• _AVAILABLE RECORDS_:

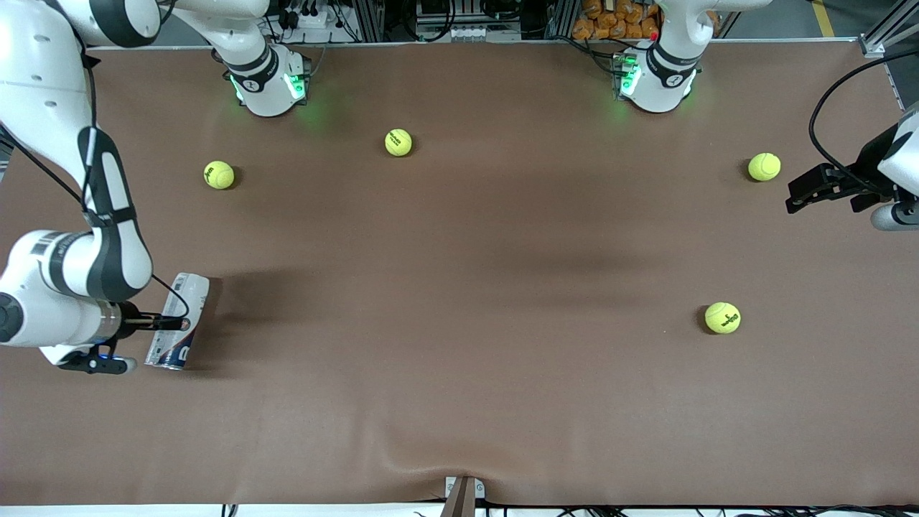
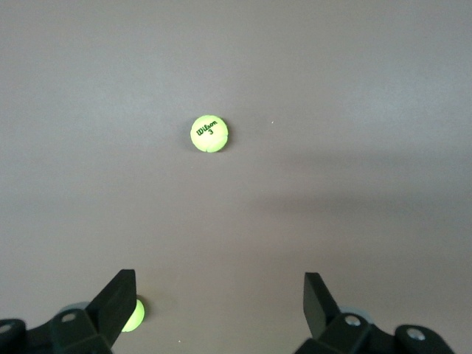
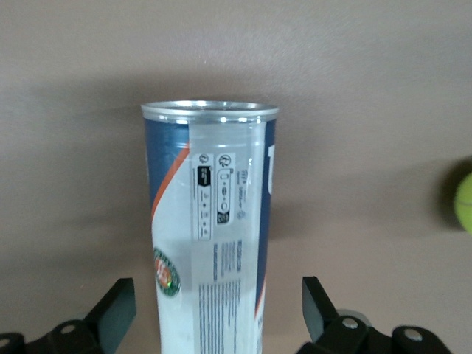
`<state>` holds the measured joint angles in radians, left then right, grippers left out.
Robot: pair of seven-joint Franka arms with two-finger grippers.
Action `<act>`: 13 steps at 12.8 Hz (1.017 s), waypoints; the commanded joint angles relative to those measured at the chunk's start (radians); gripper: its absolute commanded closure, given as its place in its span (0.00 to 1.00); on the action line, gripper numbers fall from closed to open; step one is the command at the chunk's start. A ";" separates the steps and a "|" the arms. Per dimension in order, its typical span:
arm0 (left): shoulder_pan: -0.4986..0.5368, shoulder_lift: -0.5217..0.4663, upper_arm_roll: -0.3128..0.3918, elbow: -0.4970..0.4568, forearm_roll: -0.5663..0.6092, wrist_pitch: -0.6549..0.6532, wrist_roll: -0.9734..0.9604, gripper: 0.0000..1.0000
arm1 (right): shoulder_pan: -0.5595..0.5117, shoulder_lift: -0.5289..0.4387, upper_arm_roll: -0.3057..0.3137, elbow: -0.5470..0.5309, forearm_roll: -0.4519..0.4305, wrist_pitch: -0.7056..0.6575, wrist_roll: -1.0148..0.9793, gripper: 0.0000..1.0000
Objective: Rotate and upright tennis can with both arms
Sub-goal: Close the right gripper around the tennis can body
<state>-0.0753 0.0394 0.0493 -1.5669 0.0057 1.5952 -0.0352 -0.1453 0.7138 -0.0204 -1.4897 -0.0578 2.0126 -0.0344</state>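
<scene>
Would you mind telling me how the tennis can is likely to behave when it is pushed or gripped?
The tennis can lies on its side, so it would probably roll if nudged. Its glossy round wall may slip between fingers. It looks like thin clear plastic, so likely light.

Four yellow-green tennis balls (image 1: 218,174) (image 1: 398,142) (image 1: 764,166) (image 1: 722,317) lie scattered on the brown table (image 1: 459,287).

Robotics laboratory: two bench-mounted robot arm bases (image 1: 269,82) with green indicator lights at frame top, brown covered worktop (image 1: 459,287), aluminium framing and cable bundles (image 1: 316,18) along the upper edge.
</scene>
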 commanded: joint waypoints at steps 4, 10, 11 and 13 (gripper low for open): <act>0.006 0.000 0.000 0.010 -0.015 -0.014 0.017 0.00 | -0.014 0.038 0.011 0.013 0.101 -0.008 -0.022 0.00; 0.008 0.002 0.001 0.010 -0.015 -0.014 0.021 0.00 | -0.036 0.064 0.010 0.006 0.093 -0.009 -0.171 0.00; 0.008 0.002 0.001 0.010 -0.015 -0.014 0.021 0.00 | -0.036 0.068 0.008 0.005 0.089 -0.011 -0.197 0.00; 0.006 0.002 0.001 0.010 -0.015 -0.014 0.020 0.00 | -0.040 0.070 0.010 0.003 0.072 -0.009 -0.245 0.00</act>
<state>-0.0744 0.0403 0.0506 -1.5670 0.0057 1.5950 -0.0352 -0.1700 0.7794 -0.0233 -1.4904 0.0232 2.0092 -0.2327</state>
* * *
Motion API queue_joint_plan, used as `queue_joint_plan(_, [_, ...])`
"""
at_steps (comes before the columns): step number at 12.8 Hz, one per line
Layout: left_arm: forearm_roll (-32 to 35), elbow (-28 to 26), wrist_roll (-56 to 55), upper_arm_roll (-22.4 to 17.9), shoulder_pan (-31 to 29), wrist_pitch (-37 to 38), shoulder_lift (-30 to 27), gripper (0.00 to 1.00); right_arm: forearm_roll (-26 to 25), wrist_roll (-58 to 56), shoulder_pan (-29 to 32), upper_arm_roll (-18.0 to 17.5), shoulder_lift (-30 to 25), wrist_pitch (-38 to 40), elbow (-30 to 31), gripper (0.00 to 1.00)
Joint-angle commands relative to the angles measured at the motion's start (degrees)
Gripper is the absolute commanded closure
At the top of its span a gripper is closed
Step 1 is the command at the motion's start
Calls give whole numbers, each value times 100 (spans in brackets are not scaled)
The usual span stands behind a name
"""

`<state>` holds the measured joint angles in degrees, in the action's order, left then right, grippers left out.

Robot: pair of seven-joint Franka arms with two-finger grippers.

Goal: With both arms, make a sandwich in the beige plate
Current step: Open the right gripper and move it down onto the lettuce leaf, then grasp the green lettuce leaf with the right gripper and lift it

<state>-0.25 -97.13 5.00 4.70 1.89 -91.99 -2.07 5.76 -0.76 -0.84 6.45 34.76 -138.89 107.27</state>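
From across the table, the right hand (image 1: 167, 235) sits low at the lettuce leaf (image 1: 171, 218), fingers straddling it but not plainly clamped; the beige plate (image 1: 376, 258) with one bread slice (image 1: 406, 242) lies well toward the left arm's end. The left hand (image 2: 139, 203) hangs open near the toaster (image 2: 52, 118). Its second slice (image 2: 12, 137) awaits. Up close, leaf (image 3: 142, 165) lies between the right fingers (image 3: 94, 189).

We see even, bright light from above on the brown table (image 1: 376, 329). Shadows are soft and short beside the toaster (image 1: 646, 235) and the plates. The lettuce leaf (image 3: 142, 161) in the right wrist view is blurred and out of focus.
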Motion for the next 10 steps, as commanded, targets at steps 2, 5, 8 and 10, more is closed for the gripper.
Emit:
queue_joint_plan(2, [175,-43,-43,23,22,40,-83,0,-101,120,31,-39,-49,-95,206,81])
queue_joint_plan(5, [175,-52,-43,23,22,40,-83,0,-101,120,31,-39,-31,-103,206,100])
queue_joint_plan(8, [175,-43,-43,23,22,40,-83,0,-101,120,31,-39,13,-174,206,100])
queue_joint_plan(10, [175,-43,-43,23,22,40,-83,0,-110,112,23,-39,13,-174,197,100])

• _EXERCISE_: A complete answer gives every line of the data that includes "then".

• _ANSWER BOX_:
`<state>` holds the measured joint angles in radians, left then right, grippers left out.
`<state>` holds the measured joint angles in degrees, in the action's order, left then right, grippers left out.
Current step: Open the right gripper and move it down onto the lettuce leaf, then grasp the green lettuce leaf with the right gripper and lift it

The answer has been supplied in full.